*Task description*
Each line below should be repeated exactly as written, with no pictures carried over.

*Stored data*
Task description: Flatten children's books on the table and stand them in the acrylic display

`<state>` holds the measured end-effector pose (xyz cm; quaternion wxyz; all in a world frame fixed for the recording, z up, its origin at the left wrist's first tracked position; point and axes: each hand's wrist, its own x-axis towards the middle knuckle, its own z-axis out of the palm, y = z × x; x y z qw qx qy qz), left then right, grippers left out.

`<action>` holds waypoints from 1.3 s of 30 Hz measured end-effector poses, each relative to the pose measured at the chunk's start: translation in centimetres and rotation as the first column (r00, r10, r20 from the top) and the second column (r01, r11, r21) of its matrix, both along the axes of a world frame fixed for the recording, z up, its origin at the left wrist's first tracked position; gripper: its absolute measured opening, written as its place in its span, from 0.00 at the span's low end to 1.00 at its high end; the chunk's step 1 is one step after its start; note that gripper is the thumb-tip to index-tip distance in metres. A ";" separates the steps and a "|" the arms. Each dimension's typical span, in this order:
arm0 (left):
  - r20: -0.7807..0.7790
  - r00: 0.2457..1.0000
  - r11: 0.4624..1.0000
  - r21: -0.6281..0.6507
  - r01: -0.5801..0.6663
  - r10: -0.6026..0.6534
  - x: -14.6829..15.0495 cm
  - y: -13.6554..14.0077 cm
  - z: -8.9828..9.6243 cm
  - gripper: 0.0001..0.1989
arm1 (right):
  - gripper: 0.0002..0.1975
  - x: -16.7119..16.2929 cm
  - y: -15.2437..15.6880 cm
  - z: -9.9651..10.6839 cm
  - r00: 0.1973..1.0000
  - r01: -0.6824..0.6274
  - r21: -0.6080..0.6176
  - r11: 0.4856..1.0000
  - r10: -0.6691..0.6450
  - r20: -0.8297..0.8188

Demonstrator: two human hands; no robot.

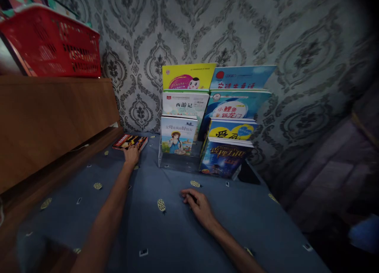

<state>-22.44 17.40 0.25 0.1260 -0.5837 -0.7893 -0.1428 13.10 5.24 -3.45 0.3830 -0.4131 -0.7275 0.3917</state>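
Wall: grey damask-patterned wallpaper (142, 68), filling the background behind everything else.
Worktop (171, 241): wearing a blue-grey cloth and carrying the rack, the books and both forearms' reach.
Wooden cabinet (53, 119): standing along the left side, showing a plain brown face.
Red basket (56, 44): sitting on top of the cabinet, with slotted walls.
Book rack (180, 161): standing on the worktop near the wall, holding books in two columns running front to back.
Left column, rear to front: a yellow book (183, 73) is rising highest, a pale book (183, 101) is standing before it, and a smaller white book (179, 135) is showing a figure in a hat.
Right column, rear to front: a blue book (242, 77), a turquoise book (237, 103), a yellow-and-blue book (231, 129) and a dark blue book (223, 158) are leaning back.
Dark red-edged book (133, 139): lying flat on the worktop, left of the rack, near the cabinet.
Left hand (132, 154): touching that flat book's near part, fingers resting over the cover; whether they are gripping, one cannot tell.
Right hand (199, 206): holding nothing, hovering or resting before the rack, fingers loosely curling, thumb and forefinger narrowly parting.
Pineapple motifs (161, 204): dotting the cloth.
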 end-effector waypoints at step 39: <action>-0.200 0.980 0.981 -0.187 -0.047 0.008 0.8 -5.2 0.0 0.24 | 0.16 0.1 0.3 -0.8 1.000 -0.017 0.040 0.999 0.017 0.014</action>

*Exercise output*
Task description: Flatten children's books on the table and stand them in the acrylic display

`<state>` holds the measured end-effector pose (xyz cm; quaternion wxyz; all in a world frame fixed for the recording, z up, its origin at the left wrist's first tracked position; point and axes: each hand's wrist, its own x-axis towards the middle knuckle, its own z-axis out of the palm, y = z × x; x y z qw qx qy qz), left then right, grippers left out.

`<action>` holds waypoints from 1.3 s of 30 Hz measured end-effector poses, each relative to the pose measured at the chunk's start: translation in centimetres and rotation as the first column (r00, r10, r20 from the top) and the second column (r01, r11, r21) of its matrix, both along the axes of a world frame fixed for the recording, z up, its origin at the left wrist's first tracked position; gripper: its absolute measured opening, written as its place in its span, from 0.00 at the span's low end to 1.00 at its high end; the chunk's step 1 is one step after its start; note that gripper is the thumb-tip to index-tip distance in metres. A ";" separates the steps and a "|" the arms. Each dimension's typical span, in this order:
arm0 (left):
  - r20: -0.7807..0.7790
  - r00: 0.2457..1.0000
  - r11: 0.4624..1.0000
  - r21: -0.6281..0.6507
  - r01: -0.5801..0.6663
  - r10: -0.6026..0.6534
  - x: -14.6829..15.0495 cm
  - y: -13.6554..14.0077 cm
  - z: -8.9828..9.6243 cm
  - gripper: 0.0001..0.1989
arm1 (right):
  - gripper: 0.0002..0.1975
  - x: -16.7119..16.2929 cm
  - y: -15.2437..15.6880 cm
  - z: -9.9651..10.6839 cm
  - r00: 0.1973..1.0000
  - r01: -0.6824..0.6274
  - r21: -0.6080..0.6176
  - r11: 0.4856..1.0000
  - r10: -0.6691..0.6450
  - r20: -0.8297..0.8188

Demonstrator: two human hands; no robot.


<state>-22.44 17.40 0.25 0.1260 -0.5837 -0.7893 -0.1428 13.10 5.24 -3.45 0.3830 -0.4131 -0.7275 0.3917</state>
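Wall: grey damask-patterned wallpaper (142, 68), filling the background behind everything else.
Worktop (171, 241): wearing a blue-grey cloth and carrying the rack, the books and both forearms' reach.
Wooden cabinet (53, 119): standing along the left side, showing a plain brown face.
Red basket (56, 44): sitting on top of the cabinet, with slotted walls.
Book rack (180, 161): standing on the worktop near the wall, holding books in two columns running front to back.
Left column, rear to front: a yellow book (183, 73) is rising highest, a pale book (183, 101) is standing before it, and a smaller white book (179, 135) is showing a figure in a hat.
Right column, rear to front: a blue book (242, 77), a turquoise book (237, 103), a yellow-and-blue book (231, 129) and a dark blue book (223, 158) are leaning back.
Dark red-edged book (133, 139): lying flat on the worktop, left of the rack, near the cabinet.
Left hand (132, 154): touching that flat book's near part, fingers resting over the cover; whether they are gripping, one cannot tell.
Right hand (199, 206): holding nothing, hovering or resting before the rack, fingers loosely curling, thumb and forefinger narrowly parting.
Pineapple motifs (161, 204): dotting the cloth.
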 end-effector waypoints at step 39: <action>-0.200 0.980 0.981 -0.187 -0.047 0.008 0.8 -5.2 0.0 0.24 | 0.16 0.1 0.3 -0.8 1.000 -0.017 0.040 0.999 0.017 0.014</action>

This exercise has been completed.